Adora redecorar a sala - já me partiu a tampa de uma jarra. Adora arrumar as gavetas do quarto dele - tira a roupa toda, lavada e passada, e enfia-a dentro do cesto da roupa suja. Adora cozinhar - leva o dia a abrir as gavetas da cozinha e a mexer em colheres, nos panos de cozinha, nas bases de cortiça, nos esfregões novos, no azeite e no vinagre. Ah, e espalha sal no chão!

Uma maravilha. Digo-vos que se não for uma destas coisas -  cozinheiro, decorador, empresário do ramo do passa-a-ferro - tenho a certeza que será alpinista. 

É que ainda ontem, fui dar com ele, em cima da sanita (vá lá, estava com o tampo em baixo), a trepar para cima do autoclismo. Em dois segundos que virei as costas para ir atender a Fatia#2. 

Digam lá, se não tenho um Fatia#3 multifacetado?

 

#SomosTodosPaisÀBeiraDeUmAtaqueDeNervos

 

14
Dez17

Então Fatia, como é que vai esse Natal?

Fatia Mor

Obrigada por perguntarem.

Vai uma maravilha. 

Depois de, em anos transactos, as pequenas Fatias desfazerem a decoração da árvore de natal numa base diária; depois de partirem ou, se quisermos ver do prisma artístico, redesenharem - num pensamento out of the box - a forma das bolas da árvore de natal; depois de sorrateiramente comerem chocolates que lá estão pendurados e deixarem as pratas, num esforço em vão de ocultarem o crime; depois de isso tudo, tenho a dizer-vos que este natal está a ser uma desilusão.

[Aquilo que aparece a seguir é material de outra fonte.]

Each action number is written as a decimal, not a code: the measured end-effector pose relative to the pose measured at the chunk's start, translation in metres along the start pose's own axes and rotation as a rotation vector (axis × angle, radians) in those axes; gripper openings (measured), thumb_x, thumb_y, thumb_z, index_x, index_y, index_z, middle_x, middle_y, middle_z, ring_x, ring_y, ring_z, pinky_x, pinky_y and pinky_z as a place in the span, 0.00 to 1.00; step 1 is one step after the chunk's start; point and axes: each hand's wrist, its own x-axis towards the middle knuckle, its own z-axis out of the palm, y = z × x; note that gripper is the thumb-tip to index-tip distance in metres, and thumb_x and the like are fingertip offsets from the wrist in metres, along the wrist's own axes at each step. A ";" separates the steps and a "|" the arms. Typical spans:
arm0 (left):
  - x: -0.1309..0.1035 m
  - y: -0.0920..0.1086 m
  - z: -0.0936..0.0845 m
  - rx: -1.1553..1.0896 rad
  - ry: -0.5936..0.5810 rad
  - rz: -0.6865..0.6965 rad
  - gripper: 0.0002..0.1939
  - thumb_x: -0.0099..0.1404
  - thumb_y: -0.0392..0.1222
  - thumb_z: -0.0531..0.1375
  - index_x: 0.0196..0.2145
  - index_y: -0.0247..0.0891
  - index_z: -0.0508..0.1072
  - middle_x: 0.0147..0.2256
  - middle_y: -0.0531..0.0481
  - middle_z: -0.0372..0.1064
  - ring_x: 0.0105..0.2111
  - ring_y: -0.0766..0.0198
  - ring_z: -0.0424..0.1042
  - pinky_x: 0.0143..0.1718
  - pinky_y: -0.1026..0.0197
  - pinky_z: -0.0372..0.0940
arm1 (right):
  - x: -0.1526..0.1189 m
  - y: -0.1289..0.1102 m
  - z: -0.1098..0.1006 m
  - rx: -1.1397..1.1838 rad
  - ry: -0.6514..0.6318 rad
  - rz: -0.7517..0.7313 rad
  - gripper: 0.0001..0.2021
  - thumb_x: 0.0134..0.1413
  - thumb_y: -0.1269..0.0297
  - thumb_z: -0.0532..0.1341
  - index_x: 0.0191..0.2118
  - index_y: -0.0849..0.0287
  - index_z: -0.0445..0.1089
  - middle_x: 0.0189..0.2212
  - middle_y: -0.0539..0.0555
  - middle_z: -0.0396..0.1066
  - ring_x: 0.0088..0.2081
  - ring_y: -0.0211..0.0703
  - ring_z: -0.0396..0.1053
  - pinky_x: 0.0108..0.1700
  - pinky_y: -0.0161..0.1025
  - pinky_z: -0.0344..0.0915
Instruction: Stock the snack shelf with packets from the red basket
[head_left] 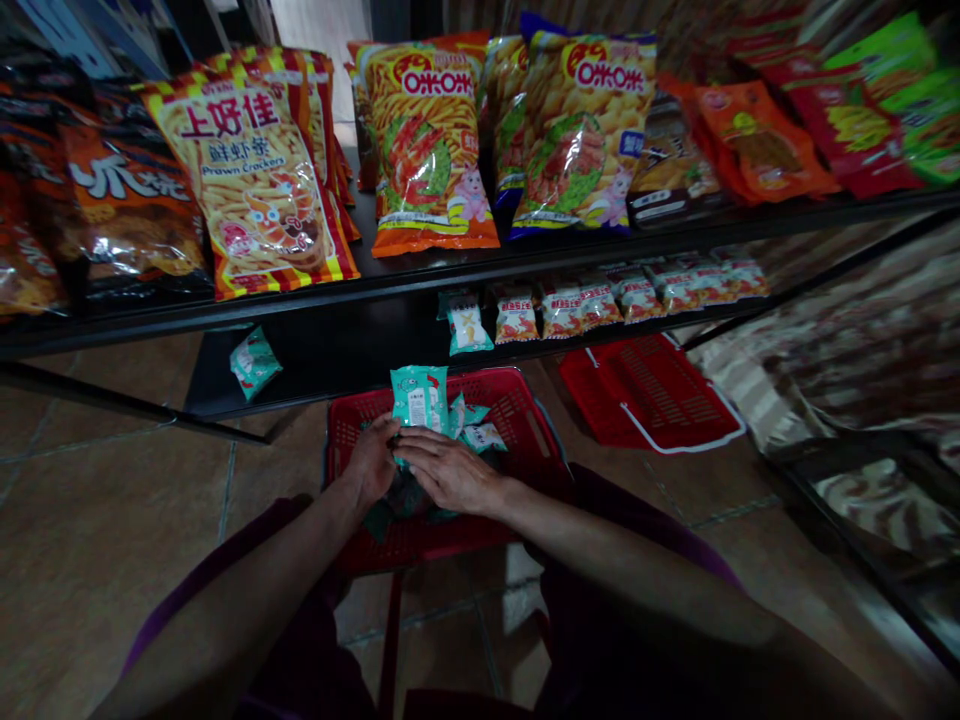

Uma pessoinha aqui, na expectativa que Fatia#3 nos brindasse com mais umas peripécias loucas em torno do pinheirinho, de forma a alimentar a vertente humorístico-familiar deste blogue e nada! Nadinha de nada!

O puto olhou de soslaio para a árvore, encantou-se com as luzes a piscar e passou por ela como quem passa por uma parede branca. E olhem que essa, em dia de sol, encandeia. 

No outro dia, ainda o vi - com alguma esperança minha - a fazer balançar uma bola dos ramos inferiores. Rapidamente se fartou e foi embirrar com a mana do meio, só mesmo numa de a ver guinchar. Acho que ele tem mais gosto nisso do que em decorar a dita.

Pronto. É gajo. Deve ser disso. Não há cá bolas pelo chão, tiradas do sítio, guardadas no fim do mundo. O nosso pinus plastificado é-lhe totalmente indiferente. 

É uma afronta. Será que há algum sindicato onde eu me possa queixar?